Speaking after a meeting of the Israeli security cabinet finished early on Sunday, the Israeli prime minister said that Israeli forces had destroyed the “vast majority of the enemy forces that infiltrated our territory”, and that it had now begun the “offensive phase”.
“[This] will continue with neither limitations nor respite until the objectives are achieved,” he said.
However, early on Sunday, 24 hours after the attack began, Israeli forces were still battling militants, and an official said that fighting was continuing in eight places in Israel, including at a military base in Zikim.
In a sign of the potential for the conflict to spiral into a regional conflagration, Israel’s military said that its artillery had also struck areas in Lebanon in response to mortars fired in the direction of Israel.
Richard Hecht, a spokesman for Israel’s armed forces, said that the military was looking into the incident but that it had not been an “all out” attack from Lebanon, and urged Hizbollah, the powerful Iran-backed militant group that has a strong presence in southern Lebanon, not to enter the fighting. “I don’t think they will. But if they do, we are ready,” he said.

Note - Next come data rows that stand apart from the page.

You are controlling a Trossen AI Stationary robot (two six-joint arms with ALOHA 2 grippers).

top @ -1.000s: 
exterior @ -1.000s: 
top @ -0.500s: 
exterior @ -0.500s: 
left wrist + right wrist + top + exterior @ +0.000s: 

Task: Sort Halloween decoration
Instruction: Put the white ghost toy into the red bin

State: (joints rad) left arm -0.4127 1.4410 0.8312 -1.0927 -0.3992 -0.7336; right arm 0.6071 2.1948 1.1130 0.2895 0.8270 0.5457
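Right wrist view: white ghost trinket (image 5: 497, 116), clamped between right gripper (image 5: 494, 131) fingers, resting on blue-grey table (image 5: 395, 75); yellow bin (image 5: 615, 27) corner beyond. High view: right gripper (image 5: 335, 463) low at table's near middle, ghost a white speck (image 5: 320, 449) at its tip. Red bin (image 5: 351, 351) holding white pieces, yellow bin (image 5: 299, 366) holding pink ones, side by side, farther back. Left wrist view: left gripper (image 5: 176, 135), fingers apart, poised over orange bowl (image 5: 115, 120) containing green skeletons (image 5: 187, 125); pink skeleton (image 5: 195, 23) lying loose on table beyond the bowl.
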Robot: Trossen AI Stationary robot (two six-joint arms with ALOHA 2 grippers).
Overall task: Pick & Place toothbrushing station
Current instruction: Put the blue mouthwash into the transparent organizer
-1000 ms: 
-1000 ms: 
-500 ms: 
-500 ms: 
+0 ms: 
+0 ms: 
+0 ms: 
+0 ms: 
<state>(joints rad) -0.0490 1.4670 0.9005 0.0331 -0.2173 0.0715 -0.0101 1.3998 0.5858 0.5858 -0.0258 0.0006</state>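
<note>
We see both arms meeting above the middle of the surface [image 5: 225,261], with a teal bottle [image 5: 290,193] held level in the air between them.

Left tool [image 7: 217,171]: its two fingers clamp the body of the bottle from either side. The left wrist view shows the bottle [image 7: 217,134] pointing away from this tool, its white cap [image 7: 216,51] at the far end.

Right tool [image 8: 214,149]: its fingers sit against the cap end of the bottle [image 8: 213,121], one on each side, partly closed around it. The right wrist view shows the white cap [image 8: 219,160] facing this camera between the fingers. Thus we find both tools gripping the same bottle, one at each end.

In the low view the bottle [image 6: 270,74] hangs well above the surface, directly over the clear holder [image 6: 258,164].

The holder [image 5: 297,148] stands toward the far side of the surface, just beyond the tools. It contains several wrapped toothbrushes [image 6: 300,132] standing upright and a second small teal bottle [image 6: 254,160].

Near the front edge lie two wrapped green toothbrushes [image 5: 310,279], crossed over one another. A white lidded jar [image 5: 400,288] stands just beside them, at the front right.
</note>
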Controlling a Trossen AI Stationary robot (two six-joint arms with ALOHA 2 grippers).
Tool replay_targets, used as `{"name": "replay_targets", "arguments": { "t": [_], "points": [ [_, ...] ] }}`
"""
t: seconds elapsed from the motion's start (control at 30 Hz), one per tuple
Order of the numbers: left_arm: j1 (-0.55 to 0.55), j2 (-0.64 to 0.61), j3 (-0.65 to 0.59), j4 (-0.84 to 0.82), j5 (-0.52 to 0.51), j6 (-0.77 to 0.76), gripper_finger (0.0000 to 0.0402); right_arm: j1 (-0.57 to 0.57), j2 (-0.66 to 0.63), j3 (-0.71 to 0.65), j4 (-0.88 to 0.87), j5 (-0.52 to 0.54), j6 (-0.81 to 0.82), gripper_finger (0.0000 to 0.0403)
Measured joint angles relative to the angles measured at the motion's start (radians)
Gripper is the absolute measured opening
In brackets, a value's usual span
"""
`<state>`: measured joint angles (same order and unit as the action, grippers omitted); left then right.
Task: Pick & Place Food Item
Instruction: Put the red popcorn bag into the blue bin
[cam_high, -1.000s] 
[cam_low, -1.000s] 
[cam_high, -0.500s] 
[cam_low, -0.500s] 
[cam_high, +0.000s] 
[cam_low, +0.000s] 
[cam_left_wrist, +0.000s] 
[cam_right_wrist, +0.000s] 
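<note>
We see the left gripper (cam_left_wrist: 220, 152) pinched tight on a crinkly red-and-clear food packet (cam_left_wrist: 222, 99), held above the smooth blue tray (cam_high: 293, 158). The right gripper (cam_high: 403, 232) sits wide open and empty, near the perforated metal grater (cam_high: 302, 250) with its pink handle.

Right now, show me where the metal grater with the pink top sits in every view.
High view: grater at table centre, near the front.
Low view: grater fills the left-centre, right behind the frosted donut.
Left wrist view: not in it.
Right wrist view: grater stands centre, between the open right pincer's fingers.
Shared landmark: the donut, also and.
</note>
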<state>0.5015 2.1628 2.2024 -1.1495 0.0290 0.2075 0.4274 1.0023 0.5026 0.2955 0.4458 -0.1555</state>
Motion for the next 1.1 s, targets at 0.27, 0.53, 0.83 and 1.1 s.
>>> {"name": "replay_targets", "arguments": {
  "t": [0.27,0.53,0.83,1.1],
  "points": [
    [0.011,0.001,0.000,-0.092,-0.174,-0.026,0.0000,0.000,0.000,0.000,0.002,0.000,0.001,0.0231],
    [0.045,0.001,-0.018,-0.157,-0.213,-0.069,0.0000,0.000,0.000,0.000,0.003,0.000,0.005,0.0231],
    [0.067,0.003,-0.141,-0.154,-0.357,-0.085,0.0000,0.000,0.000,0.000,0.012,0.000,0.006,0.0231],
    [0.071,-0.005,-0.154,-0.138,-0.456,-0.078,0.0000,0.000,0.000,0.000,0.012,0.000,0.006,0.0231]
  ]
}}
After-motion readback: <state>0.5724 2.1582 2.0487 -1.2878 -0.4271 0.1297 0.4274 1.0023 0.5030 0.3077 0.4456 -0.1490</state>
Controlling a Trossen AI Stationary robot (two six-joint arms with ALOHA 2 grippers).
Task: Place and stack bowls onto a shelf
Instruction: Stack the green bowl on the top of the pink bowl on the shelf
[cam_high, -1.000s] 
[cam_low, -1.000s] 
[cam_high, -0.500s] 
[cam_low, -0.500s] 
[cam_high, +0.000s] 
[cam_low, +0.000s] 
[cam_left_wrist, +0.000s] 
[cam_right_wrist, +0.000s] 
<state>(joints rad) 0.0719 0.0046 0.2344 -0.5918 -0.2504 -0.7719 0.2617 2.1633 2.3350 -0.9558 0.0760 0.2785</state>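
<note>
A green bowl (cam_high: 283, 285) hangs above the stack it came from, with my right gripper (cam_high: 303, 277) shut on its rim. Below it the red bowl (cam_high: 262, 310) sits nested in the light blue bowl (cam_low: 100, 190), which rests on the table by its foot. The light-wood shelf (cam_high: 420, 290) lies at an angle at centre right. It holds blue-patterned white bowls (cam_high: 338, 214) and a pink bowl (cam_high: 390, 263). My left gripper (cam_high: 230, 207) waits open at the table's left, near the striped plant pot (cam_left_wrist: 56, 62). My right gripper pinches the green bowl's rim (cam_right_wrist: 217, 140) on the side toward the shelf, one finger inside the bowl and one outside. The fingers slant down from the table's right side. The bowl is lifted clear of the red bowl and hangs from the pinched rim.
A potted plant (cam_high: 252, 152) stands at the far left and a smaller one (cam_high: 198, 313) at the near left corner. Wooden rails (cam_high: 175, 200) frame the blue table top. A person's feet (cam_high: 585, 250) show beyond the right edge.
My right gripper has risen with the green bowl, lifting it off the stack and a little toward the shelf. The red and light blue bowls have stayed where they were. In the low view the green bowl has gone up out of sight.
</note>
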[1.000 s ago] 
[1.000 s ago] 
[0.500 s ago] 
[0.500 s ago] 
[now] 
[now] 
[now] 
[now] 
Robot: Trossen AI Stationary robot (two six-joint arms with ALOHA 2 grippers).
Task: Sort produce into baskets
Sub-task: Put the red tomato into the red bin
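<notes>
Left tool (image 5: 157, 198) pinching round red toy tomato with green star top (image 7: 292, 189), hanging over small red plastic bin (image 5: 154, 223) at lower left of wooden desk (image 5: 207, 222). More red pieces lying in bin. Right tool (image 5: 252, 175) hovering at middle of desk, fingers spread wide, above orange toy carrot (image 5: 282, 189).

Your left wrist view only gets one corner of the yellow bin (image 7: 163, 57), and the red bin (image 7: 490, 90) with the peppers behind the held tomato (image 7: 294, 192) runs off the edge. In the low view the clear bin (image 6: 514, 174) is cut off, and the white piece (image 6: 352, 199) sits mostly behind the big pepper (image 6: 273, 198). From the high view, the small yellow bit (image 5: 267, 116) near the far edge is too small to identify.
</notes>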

Saturday’s surprise attack, which was launched on the Jewish holiday of Simchat Torah and caught Israel’s military off-guard, poses a serious challenge for Netanyahu’s far-right government, which came to power last year with hardliners in important posts pledging to bolster security.
Israeli officials said that militants in Gaza had fired more than 3,500 rockets at Israel during their initial barrage on Saturday, but that most casualties had been caused by close combat and “executions” by Hamas militants.
As international efforts began to de-escalate the conflict, the UN security council was due to meet later on Sunday.
The secretary-general António Guterres, condemned the attack by Hamas and urged “all diplomatic efforts to avoid a wider conflagration”, while the UN peacekeeping force had been deployed along Israel’s border with Lebanon to “maintain stability and help avoid escalation”.